Planning feels good. You're mapping out the work. Thinking through dependencies. Anticipating edge cases. Being thorough and strategic.
You're doing something. You're making progress.
Except... you're not actually building anything. You're planning to build. And there's a big difference.
When Planning Becomes Stalling
Here's the thing about planning: it's comfortable. The risks are hypothetical. The problems are theoretical. Nothing's on the line yet.
Building is scary. You make real decisions. You face real constraints. You ship something that people can judge.
So when we're anxious about building, we retreat into planning. We tell ourselves we need more clarity, more detail, more certainty before we start.
But perfect plans don't exist. And waiting for perfect clarity means never starting.
The Planning Theater
You know you're over planning when:
- You've spent more time planning than it would take to build
- The plan has more detail than you could possibly need
- You keep finding "one more thing" to think through before starting
- The team feels ready to build, but leadership wants more planning
- You're planning how to plan (meta meetings about process)
At that point, planning isn't reducing risk. It's just deferring the discomfort of actually shipping.
The Paradox
Here's the uncomfortable truth: you learn more from building than from planning.
No matter how thoroughly you plan, reality will surprise you. Requirements will shift. Technical constraints will emerge. Users will want something different than you expected.
The plan doesn't survive contact with reality. So making the plan incredibly detailed doesn't actually help. It just delays the moment when you discover what you got wrong.
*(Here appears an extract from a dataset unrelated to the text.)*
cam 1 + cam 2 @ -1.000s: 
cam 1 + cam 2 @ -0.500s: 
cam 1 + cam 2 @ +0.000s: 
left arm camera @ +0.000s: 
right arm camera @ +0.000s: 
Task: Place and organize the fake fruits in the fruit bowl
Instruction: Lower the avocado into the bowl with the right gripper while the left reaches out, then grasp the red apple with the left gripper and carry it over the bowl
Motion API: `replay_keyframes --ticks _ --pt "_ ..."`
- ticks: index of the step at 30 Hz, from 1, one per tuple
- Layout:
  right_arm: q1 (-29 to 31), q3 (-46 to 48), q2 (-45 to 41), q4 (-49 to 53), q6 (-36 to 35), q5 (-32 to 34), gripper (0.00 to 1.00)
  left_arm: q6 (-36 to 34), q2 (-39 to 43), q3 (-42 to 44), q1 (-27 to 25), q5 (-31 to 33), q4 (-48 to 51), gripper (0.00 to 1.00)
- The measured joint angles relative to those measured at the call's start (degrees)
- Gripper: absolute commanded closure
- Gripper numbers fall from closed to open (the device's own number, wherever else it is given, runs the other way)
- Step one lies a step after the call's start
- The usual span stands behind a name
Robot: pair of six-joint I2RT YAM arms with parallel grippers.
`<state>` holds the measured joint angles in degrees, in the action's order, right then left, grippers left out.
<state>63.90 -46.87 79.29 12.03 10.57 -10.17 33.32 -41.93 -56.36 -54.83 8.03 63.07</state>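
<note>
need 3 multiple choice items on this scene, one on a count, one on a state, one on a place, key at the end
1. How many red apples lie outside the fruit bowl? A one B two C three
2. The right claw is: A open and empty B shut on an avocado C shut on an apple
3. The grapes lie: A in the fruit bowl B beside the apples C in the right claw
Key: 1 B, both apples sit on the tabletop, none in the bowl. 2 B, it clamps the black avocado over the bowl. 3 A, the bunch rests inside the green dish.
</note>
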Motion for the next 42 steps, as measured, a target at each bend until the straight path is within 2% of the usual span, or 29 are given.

When Planning Actually Helps
To be clear: planning isn't inherently bad. It's useful when:
You're coordinating across teams: If five teams need to integrate, some upfront alignment helps.
There are expensive one way doors: If the decision is hard to reverse (like database schema migrations), think it through first.
You're in a regulated environment: Sometimes you need documentation and approvals before you can act.
You're clarifying the goal: If the team isn't aligned on what you're building or why, that's worth resolving upfront.
But notice: these are specific, narrow cases. Most day to day work doesn't need extensive planning.
The Lean Approach
The best planning is just enough to start, and no more.
Sketch the outline: What are we building? Why? What does success look like?
Identify big unknowns: Are there technical risks or dependencies we should validate early?
Start building: Make the plan more detailed as you learn, not before.
This is the "thin slice" approach. Build the smallest useful version, learn from it, then decide what's next.
You plan iteratively, not exhaustively.
The Bias Toward Action
Great teams have a bias toward action. When in doubt, they start building.
Not recklessly. Not without thought. But they recognize that doing reveals information that thinking cannot.
You think the API will work a certain way? Try it and see.
You think users want feature X? Ship a prototype and validate.
You think the architecture should be Y? Build the first version and refactor if needed.
Ship, learn, adjust. That's faster than plan, refine, perfect, ship.
The Courage Test
Here's the real question: are you planning because it helps, or because you're avoiding the risk of shipping?
If the plan genuinely reduces costly mistakes, great. But if you're just gathering more requirements, refining the design one more time, adding more detail to the spec, that's delay.
At some point, you have to build. The plan will never be perfect. You'll never have complete information. Start anyway.
Because the only thing worse than building the wrong thing is spending six months planning to build the wrong thing.
Plan enough to be thoughtful. Then ship. Adjust as you learn. That's how you win.